Recorded data:
== == ==

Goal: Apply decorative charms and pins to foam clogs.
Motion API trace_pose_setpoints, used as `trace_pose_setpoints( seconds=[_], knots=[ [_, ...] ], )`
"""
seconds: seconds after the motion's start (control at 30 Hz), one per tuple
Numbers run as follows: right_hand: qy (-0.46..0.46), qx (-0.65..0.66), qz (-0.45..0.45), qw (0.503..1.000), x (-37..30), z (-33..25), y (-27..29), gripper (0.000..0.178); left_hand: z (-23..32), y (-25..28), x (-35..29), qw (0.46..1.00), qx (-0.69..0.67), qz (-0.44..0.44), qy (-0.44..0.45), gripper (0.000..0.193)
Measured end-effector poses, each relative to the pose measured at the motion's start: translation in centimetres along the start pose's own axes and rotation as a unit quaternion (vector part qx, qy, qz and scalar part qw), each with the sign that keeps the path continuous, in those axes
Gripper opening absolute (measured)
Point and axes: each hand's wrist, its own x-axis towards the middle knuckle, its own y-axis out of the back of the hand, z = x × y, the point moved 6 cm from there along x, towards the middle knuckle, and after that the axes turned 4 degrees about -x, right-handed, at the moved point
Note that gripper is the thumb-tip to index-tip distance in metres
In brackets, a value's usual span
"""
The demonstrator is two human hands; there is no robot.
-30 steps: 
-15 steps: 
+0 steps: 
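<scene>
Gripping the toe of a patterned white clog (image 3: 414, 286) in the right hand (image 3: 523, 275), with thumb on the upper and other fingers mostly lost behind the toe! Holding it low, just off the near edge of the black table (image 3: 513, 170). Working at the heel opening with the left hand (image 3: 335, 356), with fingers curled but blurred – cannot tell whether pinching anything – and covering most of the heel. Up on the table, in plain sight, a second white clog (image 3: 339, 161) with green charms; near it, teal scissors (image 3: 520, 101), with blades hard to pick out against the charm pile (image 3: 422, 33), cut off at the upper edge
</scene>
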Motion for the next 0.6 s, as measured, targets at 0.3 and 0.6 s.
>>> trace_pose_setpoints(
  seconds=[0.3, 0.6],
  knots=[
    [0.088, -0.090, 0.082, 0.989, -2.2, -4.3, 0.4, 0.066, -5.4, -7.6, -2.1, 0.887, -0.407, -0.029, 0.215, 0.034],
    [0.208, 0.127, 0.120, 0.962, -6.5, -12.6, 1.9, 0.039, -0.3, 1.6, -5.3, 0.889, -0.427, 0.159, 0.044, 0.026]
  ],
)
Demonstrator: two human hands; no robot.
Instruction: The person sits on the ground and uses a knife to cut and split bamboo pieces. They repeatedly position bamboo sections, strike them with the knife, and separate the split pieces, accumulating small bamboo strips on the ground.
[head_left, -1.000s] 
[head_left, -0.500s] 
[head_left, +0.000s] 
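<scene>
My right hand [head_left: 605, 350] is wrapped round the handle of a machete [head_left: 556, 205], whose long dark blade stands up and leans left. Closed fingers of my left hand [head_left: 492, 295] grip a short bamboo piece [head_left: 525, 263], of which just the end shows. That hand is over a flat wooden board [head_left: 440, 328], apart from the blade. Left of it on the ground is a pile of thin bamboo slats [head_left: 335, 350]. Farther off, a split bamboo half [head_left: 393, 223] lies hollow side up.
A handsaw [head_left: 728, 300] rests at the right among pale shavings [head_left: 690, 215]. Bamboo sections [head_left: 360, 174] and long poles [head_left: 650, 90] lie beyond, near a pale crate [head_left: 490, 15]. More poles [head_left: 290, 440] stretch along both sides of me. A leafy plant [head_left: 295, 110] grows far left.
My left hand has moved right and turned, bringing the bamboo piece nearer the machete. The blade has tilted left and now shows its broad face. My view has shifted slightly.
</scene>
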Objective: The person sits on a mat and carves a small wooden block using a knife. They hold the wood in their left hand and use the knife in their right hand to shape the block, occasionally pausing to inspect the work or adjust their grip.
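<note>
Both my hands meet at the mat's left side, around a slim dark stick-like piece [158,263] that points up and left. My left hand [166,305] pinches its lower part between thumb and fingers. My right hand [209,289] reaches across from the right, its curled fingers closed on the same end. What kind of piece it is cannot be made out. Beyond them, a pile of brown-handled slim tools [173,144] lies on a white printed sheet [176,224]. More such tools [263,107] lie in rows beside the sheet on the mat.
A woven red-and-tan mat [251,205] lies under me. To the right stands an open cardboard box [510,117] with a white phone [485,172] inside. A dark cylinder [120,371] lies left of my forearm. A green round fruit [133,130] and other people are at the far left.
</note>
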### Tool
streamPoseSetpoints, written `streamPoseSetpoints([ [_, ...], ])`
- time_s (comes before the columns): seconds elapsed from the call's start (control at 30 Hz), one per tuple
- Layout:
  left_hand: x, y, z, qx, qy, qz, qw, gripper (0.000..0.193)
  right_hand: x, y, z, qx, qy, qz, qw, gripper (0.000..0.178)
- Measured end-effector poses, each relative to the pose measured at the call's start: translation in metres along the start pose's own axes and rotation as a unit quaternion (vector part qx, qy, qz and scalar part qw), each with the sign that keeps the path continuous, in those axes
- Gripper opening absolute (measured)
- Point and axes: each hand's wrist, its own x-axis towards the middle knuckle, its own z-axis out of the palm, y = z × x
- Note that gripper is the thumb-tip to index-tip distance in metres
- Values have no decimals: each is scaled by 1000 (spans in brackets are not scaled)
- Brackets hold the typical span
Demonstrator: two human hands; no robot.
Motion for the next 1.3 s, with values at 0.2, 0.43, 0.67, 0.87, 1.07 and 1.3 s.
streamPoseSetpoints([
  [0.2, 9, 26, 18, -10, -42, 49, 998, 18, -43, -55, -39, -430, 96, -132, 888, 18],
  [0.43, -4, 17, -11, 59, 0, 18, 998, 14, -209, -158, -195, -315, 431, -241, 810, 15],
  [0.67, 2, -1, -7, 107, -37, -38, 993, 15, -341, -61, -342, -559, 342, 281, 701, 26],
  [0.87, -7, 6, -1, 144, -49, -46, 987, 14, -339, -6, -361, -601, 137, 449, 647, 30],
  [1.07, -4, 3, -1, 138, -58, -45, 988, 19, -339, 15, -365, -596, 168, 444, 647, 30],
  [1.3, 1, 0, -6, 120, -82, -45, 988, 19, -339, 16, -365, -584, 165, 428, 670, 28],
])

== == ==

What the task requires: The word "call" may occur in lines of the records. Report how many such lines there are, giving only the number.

Answer to this task: 2